Egg Noodle Lasagna
Servings: 9
Ingredients:
Homemade Egg Noodles:
8 eggs
4 tbsp almond flour
4 tbsp water
Salt and pepper to taste
Meat Sauce:
1 tbsp avocado oil
1 lb ground beef
¼ onion finely chopped
2 garlic cloves
¼ cup chopped crimini mushrooms
½ tsp salt
½ tsp italian seasoning
¼ tsp crushed red pepper flakes
1 tsp sweetener (depending on sauce)
3 cups low sugar marinara sauce or 1 jar
Ricotta mixture:
15 oz ricotta cheese
2 eggs
3-4 basil, sliced or finely chopped
Salt and pepper to taste
Assembly:
Meat sauce
Noodles
2 cups Mozzarella cheese
½ cup Parmesan cheese
Basil
Directions:
Preheat oven to 350F
In a large bowl, whisk together your noodle batter (eggs, almond flour, water and seasoning).

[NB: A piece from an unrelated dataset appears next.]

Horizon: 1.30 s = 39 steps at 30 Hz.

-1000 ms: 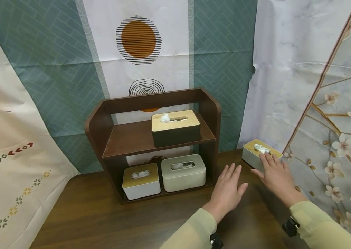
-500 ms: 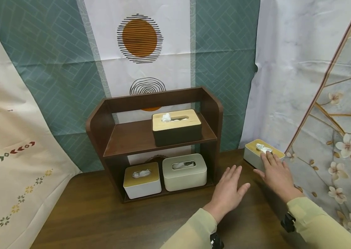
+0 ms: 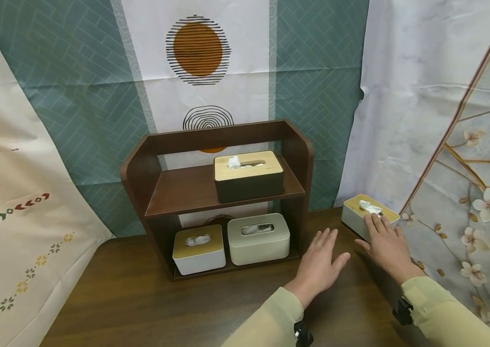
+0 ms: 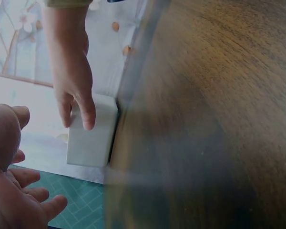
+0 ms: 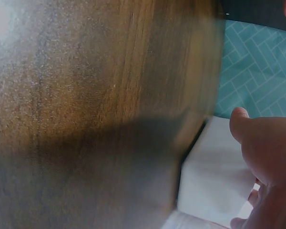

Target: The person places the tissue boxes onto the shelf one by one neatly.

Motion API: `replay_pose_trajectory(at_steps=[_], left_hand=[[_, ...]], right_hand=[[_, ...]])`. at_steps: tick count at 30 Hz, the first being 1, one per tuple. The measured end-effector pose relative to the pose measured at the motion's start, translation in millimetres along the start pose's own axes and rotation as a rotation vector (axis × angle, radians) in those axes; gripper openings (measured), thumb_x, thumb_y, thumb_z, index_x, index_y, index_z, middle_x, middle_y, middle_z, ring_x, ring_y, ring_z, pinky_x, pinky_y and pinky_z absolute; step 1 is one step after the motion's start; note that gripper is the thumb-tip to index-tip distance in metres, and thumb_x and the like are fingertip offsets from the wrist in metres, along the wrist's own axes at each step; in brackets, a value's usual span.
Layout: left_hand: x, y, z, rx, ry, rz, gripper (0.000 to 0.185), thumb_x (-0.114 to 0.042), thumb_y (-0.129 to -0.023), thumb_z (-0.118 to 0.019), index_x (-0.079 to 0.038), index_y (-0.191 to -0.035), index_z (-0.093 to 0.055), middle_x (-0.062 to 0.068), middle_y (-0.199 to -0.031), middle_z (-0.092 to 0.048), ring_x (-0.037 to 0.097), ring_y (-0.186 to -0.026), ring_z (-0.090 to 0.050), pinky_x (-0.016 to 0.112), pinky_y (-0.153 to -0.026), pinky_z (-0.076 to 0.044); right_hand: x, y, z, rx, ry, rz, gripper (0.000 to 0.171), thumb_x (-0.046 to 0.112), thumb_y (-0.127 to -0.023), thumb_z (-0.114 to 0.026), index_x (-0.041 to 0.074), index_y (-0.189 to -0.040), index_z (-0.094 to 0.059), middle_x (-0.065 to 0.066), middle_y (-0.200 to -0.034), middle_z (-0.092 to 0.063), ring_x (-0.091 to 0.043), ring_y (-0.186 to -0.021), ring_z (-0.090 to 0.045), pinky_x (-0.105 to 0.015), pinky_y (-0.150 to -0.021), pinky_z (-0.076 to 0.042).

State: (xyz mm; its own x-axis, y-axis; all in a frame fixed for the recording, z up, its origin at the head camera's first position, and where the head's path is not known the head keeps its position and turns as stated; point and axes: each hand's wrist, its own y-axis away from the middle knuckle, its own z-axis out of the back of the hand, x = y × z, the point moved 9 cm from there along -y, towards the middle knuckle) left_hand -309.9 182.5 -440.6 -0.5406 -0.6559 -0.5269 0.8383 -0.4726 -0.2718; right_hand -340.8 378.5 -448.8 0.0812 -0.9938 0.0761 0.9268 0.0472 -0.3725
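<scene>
Since 1 s ago, almost no change: both hands sit abt where they were, view shifted a bit. R hand lies on the near end of the small tissue box w/ wood lid, fingers straight on top, thumb down its side in left wrist view; not curled round it. Box stands at the table back-right corner, close to the hanging cloth, little room behind or right of it. L hand hovers flat, fingers spread and relaxed, holding nothing, btwn box and shelf unit. Bare tabletop in front of the shelf and to its left. Shelf: dark box on upper level, two pale boxes below. Wrist views blurred; R wrist view shows only a white box side and fingertips, rest cut off.
</scene>
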Motion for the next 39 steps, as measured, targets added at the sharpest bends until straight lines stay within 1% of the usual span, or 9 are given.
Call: replay_pose_trajectory(at_steps=[4,10,14,19,23,28,31,34,39], left_hand=[[4.5,-1.8,-1.7,0.009,0.032,0.022,0.07,-0.053,-0.113,-0.059,-0.021,-0.172,-0.041,0.001,-0.177,-0.038,0.021,-0.164,-0.033,0.046,-0.125,-0.041],[12.9,-3.4,-5.5,0.019,0.09,0.052,0.07,-0.053,-0.113,-0.059,-0.022,-0.173,-0.04,-0.002,-0.177,-0.038,0.02,-0.164,-0.033,0.046,-0.126,-0.039],[15.9,-4.3,-7.3,0.017,0.124,0.064,0.07,-0.053,-0.113,-0.06,-0.023,-0.173,-0.04,-0.003,-0.176,-0.039,0.02,-0.163,-0.034,0.046,-0.127,-0.038],[16.4,-6.2,-8.2,0.008,0.123,0.057,0.07,-0.052,-0.113,-0.06,-0.022,-0.173,-0.04,0.0,-0.176,-0.039,0.023,-0.163,-0.036,0.046,-0.126,-0.039],[18.6,-6.8,-9.5,0.011,0.126,0.076,0.07,-0.053,-0.113,-0.06,-0.023,-0.173,-0.039,0.001,-0.177,-0.037,0.024,-0.162,-0.037,0.048,-0.126,-0.039],[22.6,-5.8,-11.6,0.026,0.151,0.113,0.071,-0.052,-0.113,-0.06,-0.026,-0.174,-0.036,0.001,-0.179,-0.034,0.023,-0.163,-0.036,0.048,-0.126,-0.039],[24.3,-5.2,-11.9,0.026,0.157,0.127,0.071,-0.052,-0.113,-0.061,-0.026,-0.174,-0.037,0.001,-0.179,-0.034,0.023,-0.163,-0.036,0.048,-0.126,-0.039],[25.2,-5.7,-12.6,0.02,0.159,0.131,0.071,-0.052,-0.113,-0.061,-0.025,-0.174,-0.038,0.0,-0.179,-0.034,0.023,-0.162,-0.037,0.049,-0.126,-0.04],[27.4,-6.1,-14.7,0.014,0.156,0.13,0.071,-0.052,-0.113,-0.061,-0.024,-0.174,-0.038,0.0,-0.179,-0.034,0.023,-0.162,-0.038,0.049,-0.126,-0.04]], right_hand=[[-0.5,1.2,-0.7,0.011,0.0,-0.002,0.087,0.037,-0.102,-0.08,-0.011,-0.163,-0.041,-0.041,-0.164,-0.039,-0.063,-0.151,-0.034,-0.084,-0.115,-0.028],[5.3,5.4,1.9,0.041,0.01,0.01,0.086,0.037,-0.101,-0.081,-0.011,-0.161,-0.043,-0.039,-0.164,-0.04,-0.061,-0.152,-0.036,-0.082,-0.115,-0.031],[10.3,11.9,6.1,0.037,0.001,0.029,0.086,0.037,-0.1,-0.082,-0.011,-0.16,-0.044,-0.039,-0.164,-0.042,-0.061,-0.151,-0.037,-0.081,-0.114,-0.034],[13.4,22.8,12.1,0.023,-0.026,0.047,0.085,0.036,-0.1,-0.083,-0.011,-0.16,-0.046,-0.039,-0.163,-0.042,-0.063,-0.15,-0.037,-0.081,-0.113,-0.036],[17.2,30.9,16.5,0.017,-0.041,0.059,0.085,0.037,-0.1,-0.084,-0.011,-0.159,-0.046,-0.039,-0.162,-0.043,-0.063,-0.149,-0.037,-0.08,-0.112,-0.039],[23.3,41.0,21.1,-0.002,-0.049,0.079,0.084,0.037,-0.099,-0.085,-0.01,-0.158,-0.049,-0.038,-0.161,-0.045,-0.062,-0.148,-0.04,-0.077,-0.106,-0.045],[25.7,47.0,23.1,-0.017,-0.074,0.088,0.083,0.036,-0.098,-0.085,-0.01,-0.158,-0.05,-0.038,-0.161,-0.046,-0.061,-0.148,-0.04,-0.077,-0.106,-0.045],[27.5,52.7,24.5,-0.016,-0.099,0.09,0.082,0.035,-0.098,-0.086,-0.009,-0.158,-0.05,-0.037,-0.161,-0.047,-0.061,-0.149,-0.04,-0.077,-0.108,-0.044],[30.1,61.3,25.9,-0.009,-0.126,0.087,0.083,0.035,-0.098,-0.086,-0.007,-0.159,-0.051,-0.034,-0.163,-0.046,-0.059,-0.151,-0.039,-0.077,-0.106,-0.045]])
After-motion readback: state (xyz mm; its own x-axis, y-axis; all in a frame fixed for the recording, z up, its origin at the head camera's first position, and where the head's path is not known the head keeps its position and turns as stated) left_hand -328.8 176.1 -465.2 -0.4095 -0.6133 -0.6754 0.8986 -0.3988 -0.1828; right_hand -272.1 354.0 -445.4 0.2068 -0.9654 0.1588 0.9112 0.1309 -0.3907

Line two baking sheets with parchment paper and pour your noodle batter
Bake for 8-10 minutes and remove to cool.
In a large saute pan over medium heat, add your avocado oil and ground beef. Cook until done, then add your veggies - onions and mushrooms. Cook until translucent and brown.
Now, add your garlic cloves and seasonings, stir for a minute or two. Add your low sugar marinara and let simmer for 5 minutes. Take it off the heat and make your ricotta mixture.
In a large bowl, add all of your ingredients for your ricotta mixture. Mix until combined.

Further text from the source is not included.